Progress: 6,070 words, One Chapter (First draft)
Looking at that day count for this book (443) compared to the actual progress (6,070 words) is extraordinarily depressing. Even after beginning again, the work is halted, and what I’ve written now may not make it into future drafts.
Holding to a solid and fun sci-fi/mystery concept, through waves of frustration and hopelessness, I have made repeated efforts to write a world that refuses to take shape. I began with some basic elements: ghosts and future tech, namely a particle shield encircling Detroit, and glasses that are incorporated into nearly every aspect of human routine.
In my first attempt, the people and city came to life with ease, but when it came time to address the mystery of it all, I struggled to answer my own questions. Why are there ghosts? Why only here? Why is the city inside a shield? Why do the living choose to stay inside? Is it their choice? Is this world, despite how it came to be, run with benevolent intent or are there insidious or selfish motivations from those in charge?
I came up with answers to all these questions, and with each answer I enriched the history of the world and defined its present structure, but with every solution I created new contradictions.
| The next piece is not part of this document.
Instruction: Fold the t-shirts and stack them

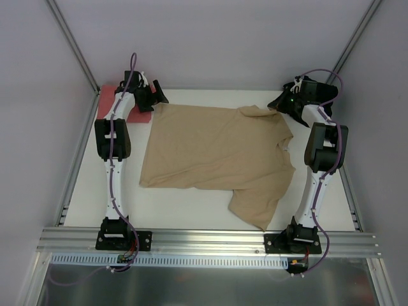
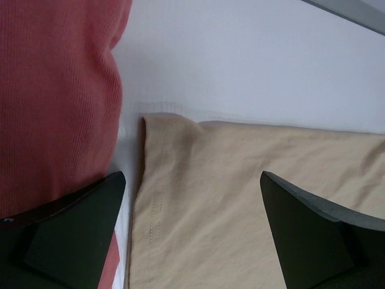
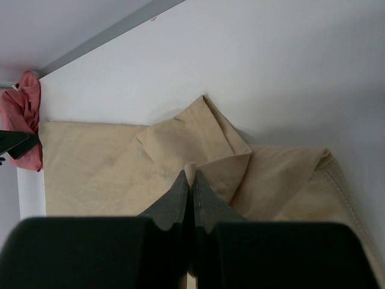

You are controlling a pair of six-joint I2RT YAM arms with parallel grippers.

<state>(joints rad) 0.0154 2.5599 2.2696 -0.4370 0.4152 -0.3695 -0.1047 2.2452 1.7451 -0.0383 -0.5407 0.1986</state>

Every paved road led to a dead end or an intersection with road signs I’d never seen before.
Sometimes it was technical problems, things that didn’t jive with one another. Sometimes it was character motivation. If I wanted to simplify everything, I could just state that ‘evil men’ are to blame, nothing more. That’s not only weak, it’s boring. I want my villains not to be villains at all. I want the terrible choices they make to be understood when finally brought to light with all the facts. Where people were made to suffer, we should know that the suffering was either unavoidable or necessary for a chance at a better existence for humanity.
Yes, I could forge ahead ignoring all the problems, but I’d rather ask myself the tough questions now. So many movies get made where a viewer asks, ‘Why didn’t they just…[easier path they could have taken]?’ A plot hole is exposed, and it’s a result of either poor world building or poor character creation. Right now, I have both.
So what do I do? Every time I think I have it, that it all finally makes sense, another element stands defiantly to the side. Maybe this story isn’t the one to tell now, though it’s difficult to abandon it. At times I think it can’t be fixed, yet it feels like there’s a solution.
In one of my many tenuous scenarios for the novel, a plague is the catalyst and continual justification for sustained life inside the particle shield. Like the citizens within their invisible dome, I want nothing more than a way out.
The only hope for the people of Ghost City is in finding a cure for the plague. Though years of research have failed to produce one, they have no choice but to keep trying. No matter how impossible the solution may be, they have to believe it’s out there. They have faith. I should too.